I'm new to ML/AI field, and after completing several free university courses from MIT OpenCourseWare and Harvard CS50, I've gained some familiarity with the theoretical foundations of Artificial Intelligence.
Now, I'm attempting to apply this knowledge by experimenting with Python examples I can find online. I've delved into various topics, spanning from Perceptrons and Nearest Neighbors to Reinforcement Learning with Q-Learning and Neural Networks. During this process, I've discovered the existence of numerous ML/AI libraries (such as scikit-learn, TensorFlow, PyTorch, Stable-Baselines, and Gymnasium/Gym) designed to facilitate programming, which is both advantageous and somewhat overwhelming.
What bewilders me the most is that the same AI concepts can be implemented using different Python libraries. For instance, I've come across examples of reinforcement learning implemented using TensorFlow, PyTorch, Stable-Baselines, or just Gym combined with NumPy. This makes me wonder: which one should I choose? Is it necessary to invest my time in learning all of them?

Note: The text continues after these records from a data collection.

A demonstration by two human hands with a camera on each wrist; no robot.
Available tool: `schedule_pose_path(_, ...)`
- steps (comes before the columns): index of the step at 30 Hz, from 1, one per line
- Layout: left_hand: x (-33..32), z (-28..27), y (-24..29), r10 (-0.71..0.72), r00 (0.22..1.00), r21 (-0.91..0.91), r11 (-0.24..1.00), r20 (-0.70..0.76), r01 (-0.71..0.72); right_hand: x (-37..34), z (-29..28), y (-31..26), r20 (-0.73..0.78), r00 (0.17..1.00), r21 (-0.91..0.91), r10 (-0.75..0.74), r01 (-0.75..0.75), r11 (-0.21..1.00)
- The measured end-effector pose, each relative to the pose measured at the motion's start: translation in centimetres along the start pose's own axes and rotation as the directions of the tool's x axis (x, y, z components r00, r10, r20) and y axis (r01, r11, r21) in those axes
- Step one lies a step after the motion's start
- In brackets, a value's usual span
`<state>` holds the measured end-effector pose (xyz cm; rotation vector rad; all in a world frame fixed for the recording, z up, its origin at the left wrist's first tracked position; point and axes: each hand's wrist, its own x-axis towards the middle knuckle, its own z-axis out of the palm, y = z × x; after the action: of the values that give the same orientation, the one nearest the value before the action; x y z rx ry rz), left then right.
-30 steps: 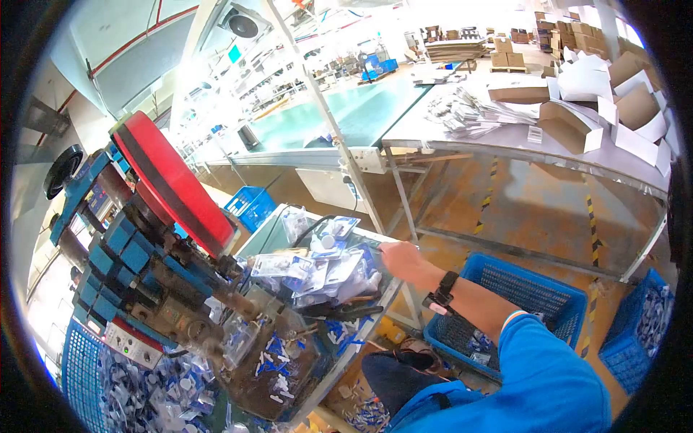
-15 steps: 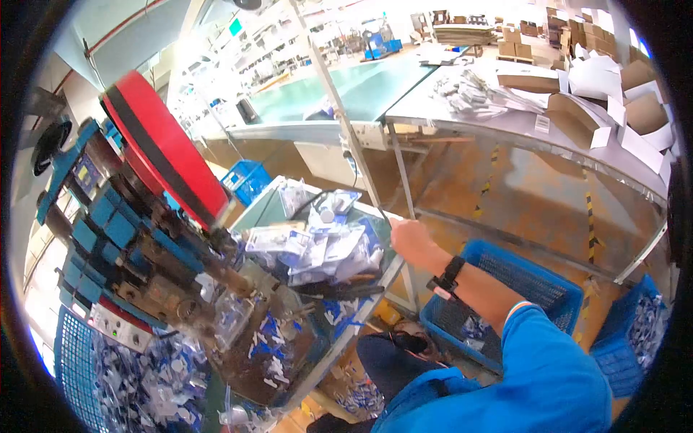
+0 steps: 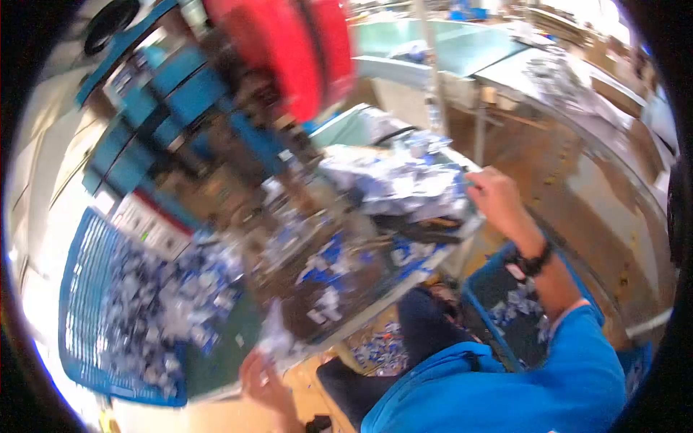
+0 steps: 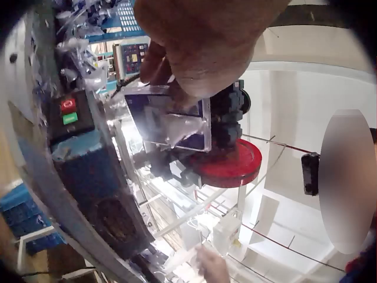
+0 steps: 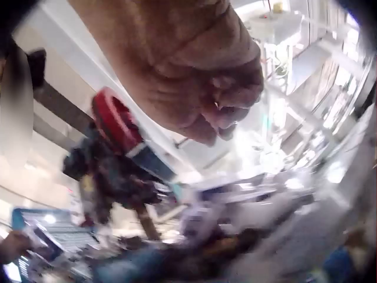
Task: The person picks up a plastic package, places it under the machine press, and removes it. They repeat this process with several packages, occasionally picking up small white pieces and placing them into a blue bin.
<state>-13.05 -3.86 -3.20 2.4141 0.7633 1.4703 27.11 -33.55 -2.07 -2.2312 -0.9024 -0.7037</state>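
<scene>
In the left wrist view, my left hand pinches a clear plastic blister pack with a blue card inside. The head view has that left hand low at the near table edge, the pack blurred above its fingers. My right hand is raised beside the table's right edge, fingers curled. A thin dark stick pokes from its fingertips; I cannot tell what kind it is. Close to this hand lies a pile of blister packs. Between the hands stands a blue press with a red wheel.
A blue basket full of small packs is at the left. Blue and white scraps litter the press bed. Another blue basket stands on the floor at the right. The press has a red and green button box.
The view has swung left and down, so the press and table sit further right. My left hand with the blister pack has come into sight. The right hand stays curled by the table edge.
</scene>
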Motion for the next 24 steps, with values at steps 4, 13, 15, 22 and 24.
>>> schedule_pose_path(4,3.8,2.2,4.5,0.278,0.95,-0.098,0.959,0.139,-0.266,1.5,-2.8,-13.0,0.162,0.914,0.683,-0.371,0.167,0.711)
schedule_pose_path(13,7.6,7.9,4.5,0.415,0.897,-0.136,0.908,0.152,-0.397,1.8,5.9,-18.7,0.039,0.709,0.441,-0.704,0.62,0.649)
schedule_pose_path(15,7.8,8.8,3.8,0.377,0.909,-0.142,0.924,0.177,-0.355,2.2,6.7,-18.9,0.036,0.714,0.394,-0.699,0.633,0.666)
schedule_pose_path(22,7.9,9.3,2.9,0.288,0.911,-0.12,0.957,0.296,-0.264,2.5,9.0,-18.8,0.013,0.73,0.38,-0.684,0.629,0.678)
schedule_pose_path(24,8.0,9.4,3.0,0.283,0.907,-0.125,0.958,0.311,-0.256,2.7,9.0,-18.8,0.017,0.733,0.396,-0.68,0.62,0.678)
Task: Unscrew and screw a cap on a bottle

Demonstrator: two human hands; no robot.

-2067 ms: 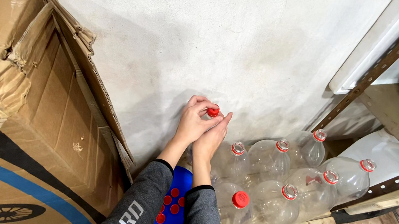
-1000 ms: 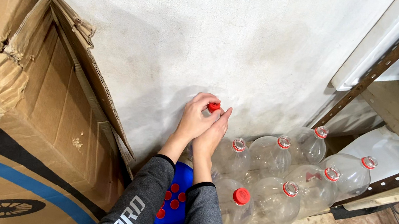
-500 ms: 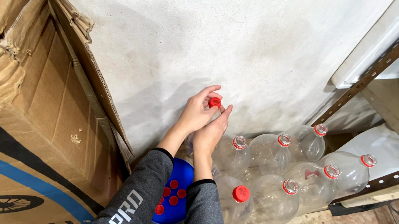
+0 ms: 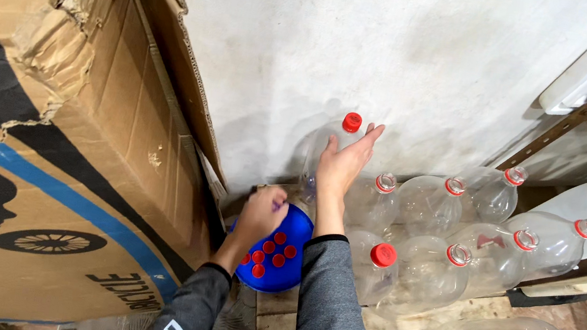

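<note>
White plaster wall (image 4: 445, 48), tiled floor (image 4: 283, 328). Right hand (image 4: 344, 167) grips capped bottle (image 4: 328, 147) standing against wall. Left hand (image 4: 262, 215) curled, fingers dipping into blue bowl (image 4: 279, 253) of red caps. Cardboard box (image 4: 37, 148) at left; empty bottles (image 4: 453, 245) heaped at right.

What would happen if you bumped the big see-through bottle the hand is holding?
The clear bottle looks empty, so it is probably light and easy to tip. Its round sides would likely let it roll. The right hand steadies it; its thin plastic may dent when squeezed.
</note>
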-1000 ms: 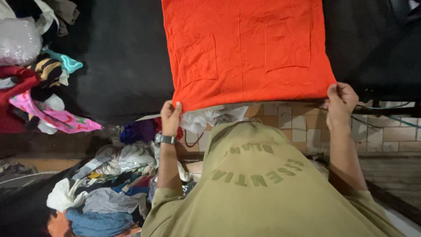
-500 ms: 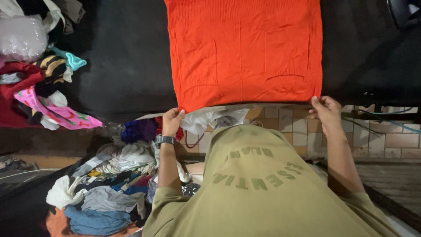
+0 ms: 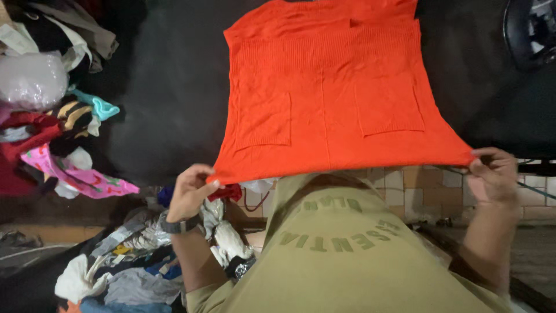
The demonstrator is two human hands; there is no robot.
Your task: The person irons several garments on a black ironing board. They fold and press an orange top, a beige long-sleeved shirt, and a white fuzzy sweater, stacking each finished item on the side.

As a newcomer to this field, I'd like to gain clarity on the following:
Are these libraries complementary or do they compete with each other?
Which two libraries would provide the broadest coverage for AI applications? (I aim to maintain focus and limit my efforts, so becoming proficient in using only two libraries effectively would be a significant accomplishment. I'm already acquainted with the scikit-learn pipeline and find it quite appealing, but I've also noticed its limitations in the context of Reinforcement Learning and Neural Networks.)